Joining places like Chicago, Boston, and Texas, Philadelphia is vying for the chance to house the headquarters of a new federal health research agency. But, as first reported in STAT News, the public bidding war is confusing some experts – who say the agency building won’t be the glitzy, futuristic research campus that they may be imagining.
A federal law established the Advanced Research Projects Agency for Health (ARPA-H) this spring. The agency will fund and support high-risk, expensive, long-term projects. The White House said examples could include work on vaccines to fight cancer cells, or better monitors for blood pressure and blood sugar. So far, the proposed budget is around 6 billion dollars over the next three years.
Philadelphia business, civic, industry, and elected leaders signed a letter to the U.S. Department of Health and Human Services to make their case and start a public campaign to bring ARPA-H to the city. The letter points out that the Philadelphia region is home to more than 50 cell and gene therapy companies, many research labs, and most pharmaceutical and biotech companies.
But the public campaigns puzzle experts like Brian Darmody, chief strategy officer for the Association of University Research Parks.
The White House explained that ARPA-H will be modeled after the Defense Advanced Research Projects Agency (DARPA).) Darmody explained that the DARPA headquarters in northern Virginia is mostly the temporary home of grant officers who decide where research funding will go, and most will stay for just a few years.
“They don’t do internal research, and it’s in a modest office building,” Darmody said.
Acting White House Science Advisor Francis Collins said in an interview with STAT that “this is a crazy and unnecessary bidding war. People don’t recognize: this is not a big, shiny building with a lot of lab equipment and clinical space.”
Local leaders pushing to bring the headquarters to Philadelphia said even if the agency itself does not do internal research, they still want to promote the city as a hub of the biotech industry, an effort that has been ongoing for years. They say having grant and program officers come to the city, even temporarily, will help do that.
“We pursue every business, or organization looking at Philly with the same amount of energy – this could be a small coffee shop, it could be a large life science company, or it could be a building with people who are pushing paper,” said Sam Woods Thomas, from the city’s Department of Commerce.
Aleister Saunders, vice provost for research and innovation at Drexel University, compared the city’s campaign to previous ones from past years, like the bids to get Amazon’s new headquarters, or a new Army headquarters. He said the group behind this campaign grew out of those efforts, and even if the new ARPA-H headquarters is mostly for administrative work, it will benefit the region by bringing talented people in.
“If they leave after two years to go back to their home city or their home institution, they’re going to know a lot more about Philadelphia and our assets,” he said. “It is another way to tell our story and increase our reputation.”
Claire Greenwood, senior vice president of economic competitiveness at the Chamber of Commerce for Greater Philadelphia, said a lot of research is happening in the region already, and the campaign builds on that.

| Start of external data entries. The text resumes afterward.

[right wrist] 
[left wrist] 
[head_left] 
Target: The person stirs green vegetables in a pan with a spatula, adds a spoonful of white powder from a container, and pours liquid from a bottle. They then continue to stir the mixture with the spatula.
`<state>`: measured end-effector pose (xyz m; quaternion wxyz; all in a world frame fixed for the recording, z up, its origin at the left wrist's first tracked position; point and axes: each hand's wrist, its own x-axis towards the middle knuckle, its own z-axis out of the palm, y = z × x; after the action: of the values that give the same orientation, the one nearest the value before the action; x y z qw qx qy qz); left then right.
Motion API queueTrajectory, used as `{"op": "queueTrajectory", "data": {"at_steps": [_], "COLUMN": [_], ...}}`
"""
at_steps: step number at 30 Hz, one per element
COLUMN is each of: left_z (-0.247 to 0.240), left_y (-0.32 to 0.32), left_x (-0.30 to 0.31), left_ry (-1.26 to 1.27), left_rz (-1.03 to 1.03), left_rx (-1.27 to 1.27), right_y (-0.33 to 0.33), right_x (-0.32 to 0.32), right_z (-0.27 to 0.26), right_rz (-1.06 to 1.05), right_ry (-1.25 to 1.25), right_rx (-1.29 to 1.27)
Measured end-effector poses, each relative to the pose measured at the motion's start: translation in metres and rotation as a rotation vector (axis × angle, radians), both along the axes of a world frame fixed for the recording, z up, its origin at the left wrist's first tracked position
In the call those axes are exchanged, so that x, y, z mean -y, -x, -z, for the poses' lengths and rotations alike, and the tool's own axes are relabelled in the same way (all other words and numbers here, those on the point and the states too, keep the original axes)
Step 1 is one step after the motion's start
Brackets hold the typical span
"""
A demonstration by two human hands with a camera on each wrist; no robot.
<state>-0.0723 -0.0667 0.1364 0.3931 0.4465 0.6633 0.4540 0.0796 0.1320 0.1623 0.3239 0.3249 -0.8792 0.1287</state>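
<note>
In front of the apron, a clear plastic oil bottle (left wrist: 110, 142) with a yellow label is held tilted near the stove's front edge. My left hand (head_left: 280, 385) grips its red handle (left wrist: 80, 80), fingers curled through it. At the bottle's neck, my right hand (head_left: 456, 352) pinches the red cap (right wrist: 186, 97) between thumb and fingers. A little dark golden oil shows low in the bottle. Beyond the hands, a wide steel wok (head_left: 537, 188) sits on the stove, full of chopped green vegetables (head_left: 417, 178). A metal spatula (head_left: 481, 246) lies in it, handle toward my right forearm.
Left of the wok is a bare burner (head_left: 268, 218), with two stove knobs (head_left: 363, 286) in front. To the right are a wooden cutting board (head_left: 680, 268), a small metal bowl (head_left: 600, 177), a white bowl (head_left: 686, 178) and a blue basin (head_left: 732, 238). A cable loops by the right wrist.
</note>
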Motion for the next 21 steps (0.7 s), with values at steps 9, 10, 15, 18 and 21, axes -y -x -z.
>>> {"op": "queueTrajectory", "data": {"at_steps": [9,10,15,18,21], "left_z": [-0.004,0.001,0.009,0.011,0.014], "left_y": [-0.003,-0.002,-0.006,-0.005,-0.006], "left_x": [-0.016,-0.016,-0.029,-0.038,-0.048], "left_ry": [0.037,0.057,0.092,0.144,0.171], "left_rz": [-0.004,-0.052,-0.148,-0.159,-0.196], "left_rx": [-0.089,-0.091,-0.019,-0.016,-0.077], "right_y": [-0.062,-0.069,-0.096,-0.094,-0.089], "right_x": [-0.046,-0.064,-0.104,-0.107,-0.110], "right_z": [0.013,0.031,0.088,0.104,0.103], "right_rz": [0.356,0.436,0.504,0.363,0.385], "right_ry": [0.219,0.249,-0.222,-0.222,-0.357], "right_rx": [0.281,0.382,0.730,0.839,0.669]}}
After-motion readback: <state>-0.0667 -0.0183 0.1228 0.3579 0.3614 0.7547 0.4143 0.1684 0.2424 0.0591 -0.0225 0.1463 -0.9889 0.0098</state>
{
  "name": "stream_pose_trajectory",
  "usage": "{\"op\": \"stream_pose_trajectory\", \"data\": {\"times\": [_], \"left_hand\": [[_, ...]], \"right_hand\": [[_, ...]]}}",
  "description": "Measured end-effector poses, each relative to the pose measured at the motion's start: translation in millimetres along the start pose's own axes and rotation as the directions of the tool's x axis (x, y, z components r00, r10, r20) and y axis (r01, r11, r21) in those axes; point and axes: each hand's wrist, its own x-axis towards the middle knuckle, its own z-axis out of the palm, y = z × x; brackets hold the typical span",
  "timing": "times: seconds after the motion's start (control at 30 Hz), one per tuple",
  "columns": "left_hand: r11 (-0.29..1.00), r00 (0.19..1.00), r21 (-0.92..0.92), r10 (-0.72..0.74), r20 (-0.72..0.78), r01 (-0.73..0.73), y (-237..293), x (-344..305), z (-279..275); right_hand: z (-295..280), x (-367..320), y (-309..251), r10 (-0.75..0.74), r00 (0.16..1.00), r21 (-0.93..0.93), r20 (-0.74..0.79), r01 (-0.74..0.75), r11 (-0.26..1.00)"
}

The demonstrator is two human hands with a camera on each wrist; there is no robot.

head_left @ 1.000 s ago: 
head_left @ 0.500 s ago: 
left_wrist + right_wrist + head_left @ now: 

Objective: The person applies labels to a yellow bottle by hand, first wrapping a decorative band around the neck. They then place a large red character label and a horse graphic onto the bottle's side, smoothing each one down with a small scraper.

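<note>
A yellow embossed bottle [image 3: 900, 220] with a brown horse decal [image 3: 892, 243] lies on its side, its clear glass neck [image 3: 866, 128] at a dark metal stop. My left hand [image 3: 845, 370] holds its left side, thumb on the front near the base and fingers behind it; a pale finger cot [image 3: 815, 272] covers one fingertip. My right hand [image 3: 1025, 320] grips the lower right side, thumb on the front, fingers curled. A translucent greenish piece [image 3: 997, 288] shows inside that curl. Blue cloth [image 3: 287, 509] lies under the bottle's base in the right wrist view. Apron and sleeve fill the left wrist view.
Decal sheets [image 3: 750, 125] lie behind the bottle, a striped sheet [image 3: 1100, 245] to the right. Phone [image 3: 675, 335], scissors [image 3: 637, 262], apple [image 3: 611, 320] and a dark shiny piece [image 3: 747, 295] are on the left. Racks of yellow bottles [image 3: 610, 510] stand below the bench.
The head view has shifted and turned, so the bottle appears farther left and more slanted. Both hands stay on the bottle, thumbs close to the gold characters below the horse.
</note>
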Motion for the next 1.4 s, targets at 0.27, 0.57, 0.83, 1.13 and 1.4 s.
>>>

“Whether the agency is located and the science is happening here, or the offices are here, we do think it’s really well aligned with our collective strategy.”
ARPA-H has not yet provided details on how it will choose its home base. But the group of Philly business leaders is already working on other efforts to bring research dollars to the region. For instance, the group is applying for a new program from the National Science Foundation to establish regional research hubs, according to Dawn Bonnell, vice provost for research at the University of Pennsylvania.
Disclosure: Claire Greenwood is the daughter of WHYY CEO Bill Marrazzo. Marrazzo signed the letter pushing for Philadelphia to host ARPA-H.